The march included labour and community groups, opposition from inside and outside Parliament/City Council, and people of all ages.

As the organizers explained, the austerity agenda is worsening the lives of women, who already face endemic problems of violence. Over the past year, the 99 per cent has faced attacks on our rights as workers and the right to decent jobs, while austerity-driven political agendas have moved forward to slash public spending, targeting the very services upon which we rely during times of economic uncertainty. Women and other marginalized people are disproportionately affected by cuts to public services, which deepen socio-economic marginalization.

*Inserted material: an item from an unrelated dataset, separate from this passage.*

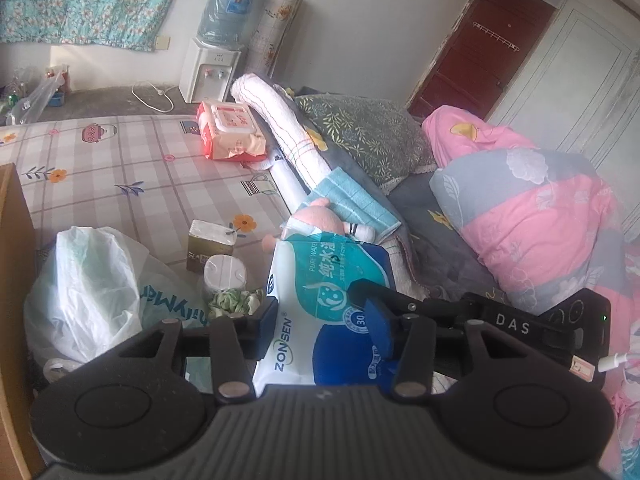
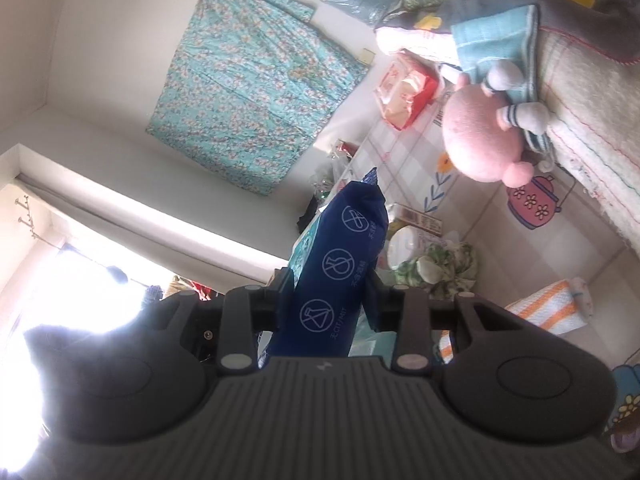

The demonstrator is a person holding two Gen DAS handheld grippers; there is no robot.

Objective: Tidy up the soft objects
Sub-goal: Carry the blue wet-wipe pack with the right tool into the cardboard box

Our services mitigate socio-economic inequity and are vital to an equitable society.” 

This year’s theme — Reclaim our city: Good jobs, services, dignity. Together we are stronger — was built on the organizing of the past year.

Women have been at the heart of resistance movements, from the Egyptian revolution to anti-austerity fights in Toronto. Last year, IWD organizers were one of the first to confront Rob Ford over his cuts that threaten women’s access to public services. Since then, a year of organizing has dented the Ford agenda — stopping some budget cuts, stalling the sell-off of social housing and leading to a rebirth of the public transit debate. Ford is trying to get around the opposition by attacking the jobs on which public services depend, like contracting out cleaners. The march connected the fight for public services with the defence of the jobs that provide them, and included cleaners and library workers at the front of the march — who are campaigning to save jobs and public services.

Slogans also make links to broader issues, like “childcare not warfare.” While Harper is wasting billions on fighter jets, battle ships and wars from Afghanistan to Libya, there are also threats against Syria and Iran — and he still refuses to fund a national, publicly-funded child care program.

The march passed by City Hall, where people left messages in chalk connecting local with global, from “save transit city,” to “status for all,” to “free Palestinian female prisoners” (for more information, come to Israeli Apartheid Week.)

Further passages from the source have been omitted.